I had to contact BBB to get my appraisal money back.
I have used Provident Funding with much success.
They are reliable and have excellent rates
Since this is my first post, I have to thank you for your blog.
Excellent and accurate information that has helped me a lot
Regards
Raghu
Thanks for posting this Jonathan. I hadn’t really thought about refinancing as I just did it about a year ago to get down from 4.75% to 4.25%. I checked with my guy about a no-cost re-fi and was able to get down to 3.875% with no closing costs.
In essence, reading your blog last week just saved me about $90 a month on my mortgage payments and will lower my total outlay if held for 30 year by about $9K.
At 3.875%, there is a good chance I’ll be wanting to keep this house, even if just as a rental some day. Chances are I’ll be earning more in a Money Market fund at some point than I’ll be paying in interest… Nice little inflation hedge.

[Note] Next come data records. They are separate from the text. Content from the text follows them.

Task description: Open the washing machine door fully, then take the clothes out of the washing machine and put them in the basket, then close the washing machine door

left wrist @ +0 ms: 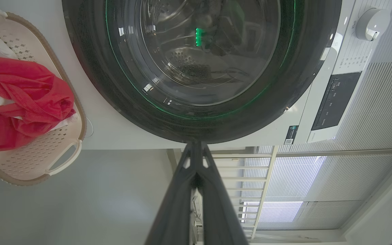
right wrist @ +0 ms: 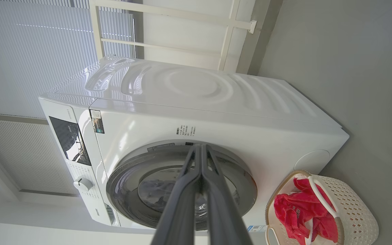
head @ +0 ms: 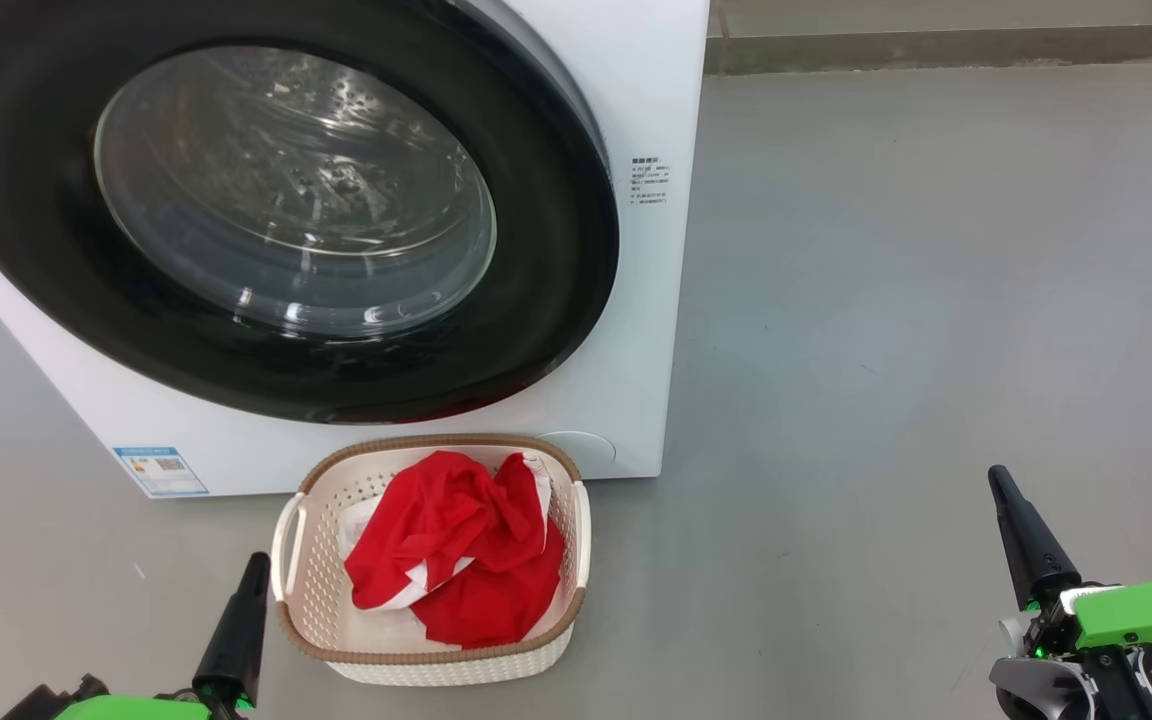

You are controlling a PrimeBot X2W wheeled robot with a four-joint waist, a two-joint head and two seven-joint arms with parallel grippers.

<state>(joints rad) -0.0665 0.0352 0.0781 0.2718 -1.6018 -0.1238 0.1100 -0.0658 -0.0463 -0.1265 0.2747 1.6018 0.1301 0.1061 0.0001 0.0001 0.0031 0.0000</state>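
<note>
Stock as I am seeing it from the remote station:

- One washing machine (head: 641, 330): a white front-loader, standing on the grey floor (head: 936, 300). I am counting one dial (left wrist: 369, 23) and one dark display panel (left wrist: 335, 100) on its control strip.
- One washing machine door (head: 296, 190): a glossy black rim around a bulging clear window, lying closed against the machine's front. The perforated drum (left wrist: 189, 64) is showing through the glass.
- One basket (head: 308, 590): cream perforated plastic with a brown woven-look rim, sitting on the floor just in front of the machine, below the door.
- The clothes (head: 456, 545): a crumpled red bundle with white cloth peeking out, lying inside the basket. I am not managing to count separate pieces.
- Writing: one blue sticker (head: 161, 470) and one block of small black print (head: 648, 182), both too small for me to read.
- Two grippers: the left gripper (head: 256, 565) is hovering just beside the basket and the right gripper (head: 1000, 480) well apart from it. Both are clenched and gripping nothing.
</note>
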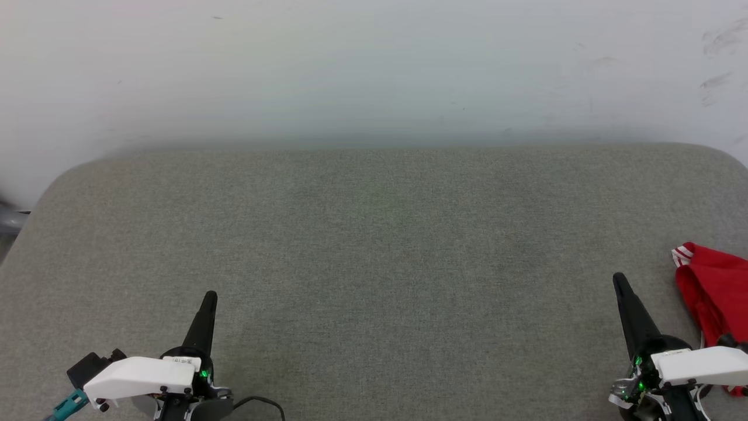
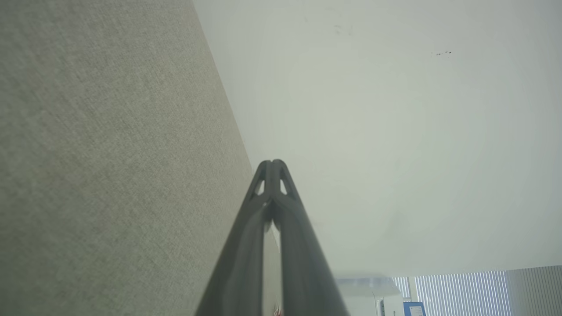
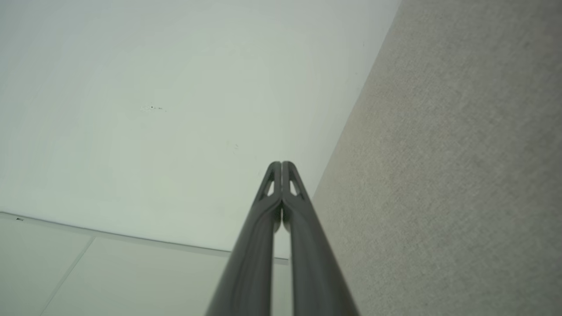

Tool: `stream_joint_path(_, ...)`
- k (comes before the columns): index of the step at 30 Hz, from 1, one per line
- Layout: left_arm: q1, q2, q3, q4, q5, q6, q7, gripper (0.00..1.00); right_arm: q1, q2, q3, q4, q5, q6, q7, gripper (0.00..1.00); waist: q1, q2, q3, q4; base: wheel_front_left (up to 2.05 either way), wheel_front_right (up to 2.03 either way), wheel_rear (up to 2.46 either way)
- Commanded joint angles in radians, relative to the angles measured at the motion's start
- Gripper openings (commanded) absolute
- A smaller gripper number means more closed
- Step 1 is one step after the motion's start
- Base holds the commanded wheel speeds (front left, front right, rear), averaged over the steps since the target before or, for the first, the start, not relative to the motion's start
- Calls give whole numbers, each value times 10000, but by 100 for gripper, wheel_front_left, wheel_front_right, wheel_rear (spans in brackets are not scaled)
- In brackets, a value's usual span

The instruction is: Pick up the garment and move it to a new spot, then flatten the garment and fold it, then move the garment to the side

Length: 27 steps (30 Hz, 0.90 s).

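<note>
Head view: shirt [image 1: 714, 292] lies bunched at the right edge of the grey cushion [image 1: 374, 234], partly cut off by the frame, just outboard of our right gripper [image 1: 618, 280]. The left gripper [image 1: 210, 297] is well apart, across the cushion. Both sets of jaws are pressed together, holding nothing. The heap seems to run near-to-far, with the striped trim [image 1: 681, 252] at the far end. We can't read the true axis while it's crumpled. We'd say the right arm picks.

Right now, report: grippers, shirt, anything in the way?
Left gripper shut, empty. Right gripper shut, empty. Shirt bunched on grey surface, right of right gripper, not held. No obstacle seen.
</note>
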Motion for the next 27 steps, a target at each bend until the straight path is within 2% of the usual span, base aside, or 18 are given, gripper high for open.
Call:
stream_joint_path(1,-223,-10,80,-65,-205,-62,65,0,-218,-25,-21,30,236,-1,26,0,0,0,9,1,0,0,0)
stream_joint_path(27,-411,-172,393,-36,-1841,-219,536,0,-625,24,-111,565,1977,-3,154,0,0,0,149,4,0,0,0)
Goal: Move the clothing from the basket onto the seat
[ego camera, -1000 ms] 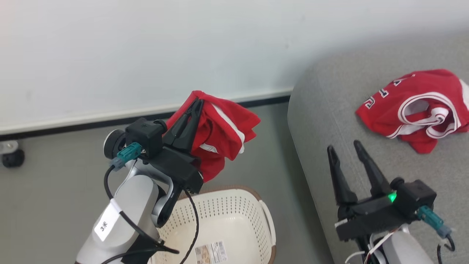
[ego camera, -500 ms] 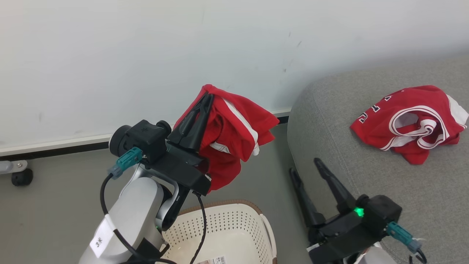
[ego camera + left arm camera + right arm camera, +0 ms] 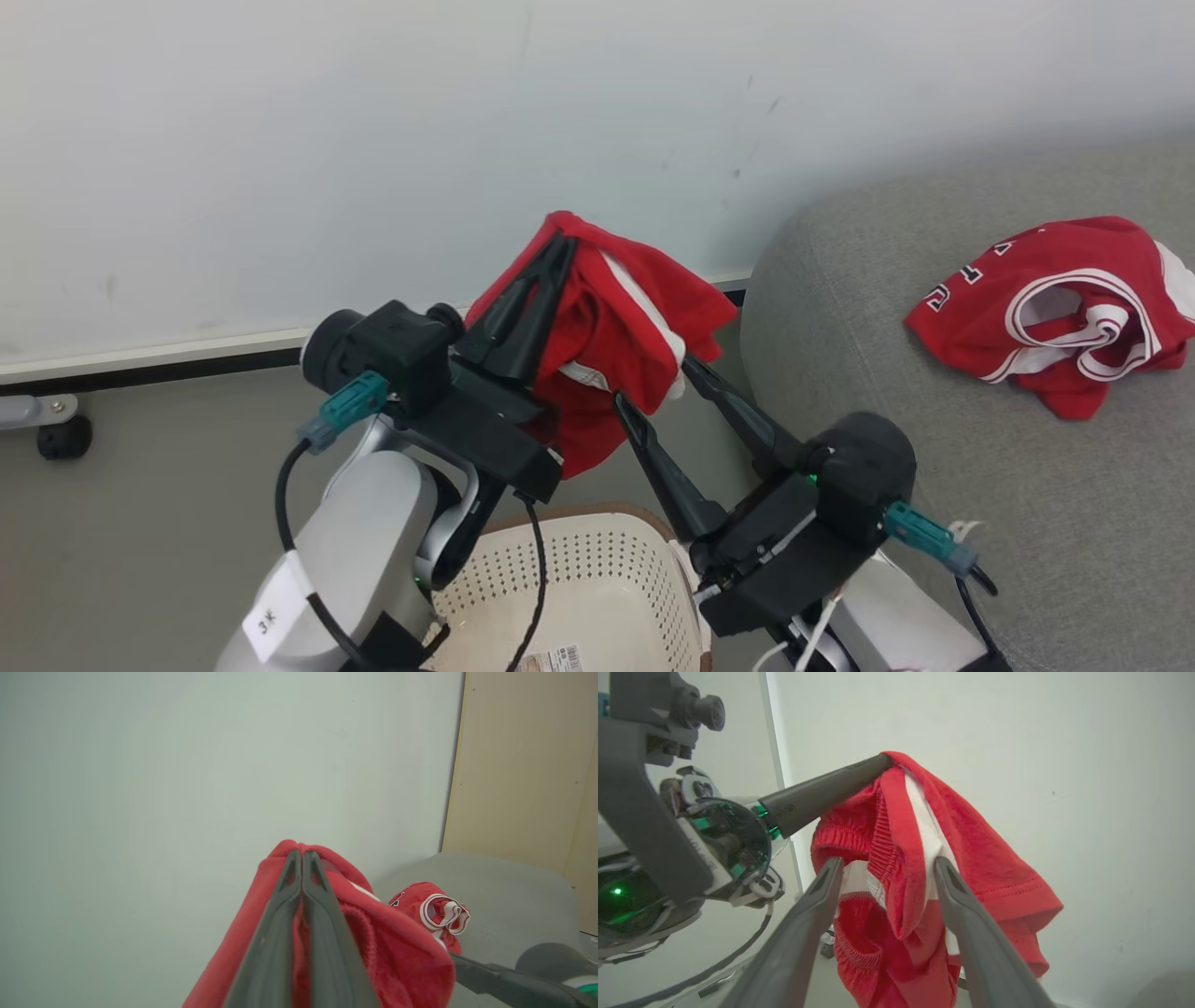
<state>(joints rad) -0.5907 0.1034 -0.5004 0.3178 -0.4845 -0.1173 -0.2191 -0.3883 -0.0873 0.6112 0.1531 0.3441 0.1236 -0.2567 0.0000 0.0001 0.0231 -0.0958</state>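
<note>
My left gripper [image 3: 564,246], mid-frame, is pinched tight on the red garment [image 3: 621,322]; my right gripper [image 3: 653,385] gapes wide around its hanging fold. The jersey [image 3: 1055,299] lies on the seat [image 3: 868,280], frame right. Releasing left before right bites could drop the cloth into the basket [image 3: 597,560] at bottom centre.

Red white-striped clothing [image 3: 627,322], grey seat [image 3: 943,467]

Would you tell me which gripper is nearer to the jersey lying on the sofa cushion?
The right. The right gripper is open around the hanging red garment, just off the seat where the jersey lies; the left gripper is shut on that garment, farther away.
</note>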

Don’t forget one benefit of a 30 year vs a 15 year: You can make extra payments that will pay off the 30 year mortgage in 15 and will have the benefit of being able to only make the regular 30 year payment IF something happens to your income. Job loss, major illness, etc.
With a 15 year you save a little on interest rate but that extra $300 or $400 a month (or whatever amount) in the payment vs a 30 year, is now required each month to avoid being foreclosed on.
Paying a 30 year off in 15 by making extra principle payments DOES require discipline so that you don’t drop the extra principle payments to buy something frivolous. As someone whose income was hugely reduced for a year due to a major illness, I really appreciated the ability to instantly reduce my monthly expenses by $300 a month and not worry about getting behind on my mortgage.